Dessert time… what to pick… a gallon-sized bag of caramel popcorn? Fried feet with a light cankle sauce on top? Possibilities are endless. I finally settled on this glorious thing.
Random no-butt dude had the option to move out of my picture… I was squealing in delight at my chocolate concoction and he paid no heed. It only cost 5 billion dollars for 3 strawberries, half a banana, and 2 tablespoons of drizzled chocolate, but it was worth it… plus not too bad on the calorie train! It also solves the mystery about why when I went to Sam’s club Wednesday night to get me some strawberries and bananas they were completely sold out of both… THE CULPRIT! Who says you can’t calorize amidst the fried random food stand!? Seriously now…
Question of the Day: What is your favorite fair/amusement park/festival food?

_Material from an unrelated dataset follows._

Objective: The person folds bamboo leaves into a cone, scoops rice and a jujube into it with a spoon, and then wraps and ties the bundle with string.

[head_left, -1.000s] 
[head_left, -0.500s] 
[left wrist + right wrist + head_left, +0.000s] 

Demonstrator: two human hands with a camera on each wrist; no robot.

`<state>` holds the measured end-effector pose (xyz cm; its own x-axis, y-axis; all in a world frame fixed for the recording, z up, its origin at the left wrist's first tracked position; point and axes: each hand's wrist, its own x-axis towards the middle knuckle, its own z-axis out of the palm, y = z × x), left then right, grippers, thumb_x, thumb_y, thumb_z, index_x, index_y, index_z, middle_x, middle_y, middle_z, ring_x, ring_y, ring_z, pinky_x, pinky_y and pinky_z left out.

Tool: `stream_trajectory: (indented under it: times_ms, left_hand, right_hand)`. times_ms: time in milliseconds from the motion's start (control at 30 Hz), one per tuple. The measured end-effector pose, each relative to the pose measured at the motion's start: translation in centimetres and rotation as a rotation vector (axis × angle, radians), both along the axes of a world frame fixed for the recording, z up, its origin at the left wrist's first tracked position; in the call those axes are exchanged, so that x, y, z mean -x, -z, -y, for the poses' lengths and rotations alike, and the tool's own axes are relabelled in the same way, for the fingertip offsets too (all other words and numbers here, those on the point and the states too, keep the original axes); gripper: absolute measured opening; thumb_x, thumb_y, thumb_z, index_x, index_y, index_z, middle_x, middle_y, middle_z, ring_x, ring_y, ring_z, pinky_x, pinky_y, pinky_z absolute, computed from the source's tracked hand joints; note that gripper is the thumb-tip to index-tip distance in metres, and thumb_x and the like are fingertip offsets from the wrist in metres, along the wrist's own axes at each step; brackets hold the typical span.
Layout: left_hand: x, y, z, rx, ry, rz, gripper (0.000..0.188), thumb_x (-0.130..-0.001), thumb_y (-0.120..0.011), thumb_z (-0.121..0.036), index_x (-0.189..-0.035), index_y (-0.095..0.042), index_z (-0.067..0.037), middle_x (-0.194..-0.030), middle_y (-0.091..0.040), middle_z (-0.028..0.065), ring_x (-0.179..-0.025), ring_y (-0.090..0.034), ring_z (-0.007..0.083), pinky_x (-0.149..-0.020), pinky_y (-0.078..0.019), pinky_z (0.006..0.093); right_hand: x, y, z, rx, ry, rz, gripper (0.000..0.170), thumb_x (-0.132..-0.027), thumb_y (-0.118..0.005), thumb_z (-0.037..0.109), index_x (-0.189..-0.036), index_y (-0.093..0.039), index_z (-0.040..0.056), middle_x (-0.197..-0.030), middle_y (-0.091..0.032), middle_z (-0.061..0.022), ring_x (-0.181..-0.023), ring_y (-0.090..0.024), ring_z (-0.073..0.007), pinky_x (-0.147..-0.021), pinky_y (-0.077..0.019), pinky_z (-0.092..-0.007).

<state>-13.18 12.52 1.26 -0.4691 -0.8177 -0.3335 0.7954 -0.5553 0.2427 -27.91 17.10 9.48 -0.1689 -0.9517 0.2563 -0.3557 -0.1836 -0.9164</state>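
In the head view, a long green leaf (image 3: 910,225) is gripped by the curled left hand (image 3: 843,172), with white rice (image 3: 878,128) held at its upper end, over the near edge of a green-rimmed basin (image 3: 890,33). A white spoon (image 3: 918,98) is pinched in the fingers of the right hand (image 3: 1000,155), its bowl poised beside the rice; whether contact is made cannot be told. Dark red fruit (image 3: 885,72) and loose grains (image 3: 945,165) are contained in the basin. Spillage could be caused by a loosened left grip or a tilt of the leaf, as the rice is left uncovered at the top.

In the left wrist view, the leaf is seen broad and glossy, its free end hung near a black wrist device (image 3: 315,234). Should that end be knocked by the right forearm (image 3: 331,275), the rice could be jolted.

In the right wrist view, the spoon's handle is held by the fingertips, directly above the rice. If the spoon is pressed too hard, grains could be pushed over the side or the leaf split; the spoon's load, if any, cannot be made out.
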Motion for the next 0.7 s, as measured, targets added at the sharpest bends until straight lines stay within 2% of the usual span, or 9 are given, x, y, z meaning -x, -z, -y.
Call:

P.S. Just wanted to wish my dad a happy father’s day come Sundee. He’s been having a hard time of late and I hope that he is able to see a light at the end of the tunnel… even if it is a dim one. Smile, Dad… life ain’t so bad. Thanks for accepting this daughter of yours. Also, happy father’s day to any father who reads this nonsense! Put your feet up… tell them Whitney said you could!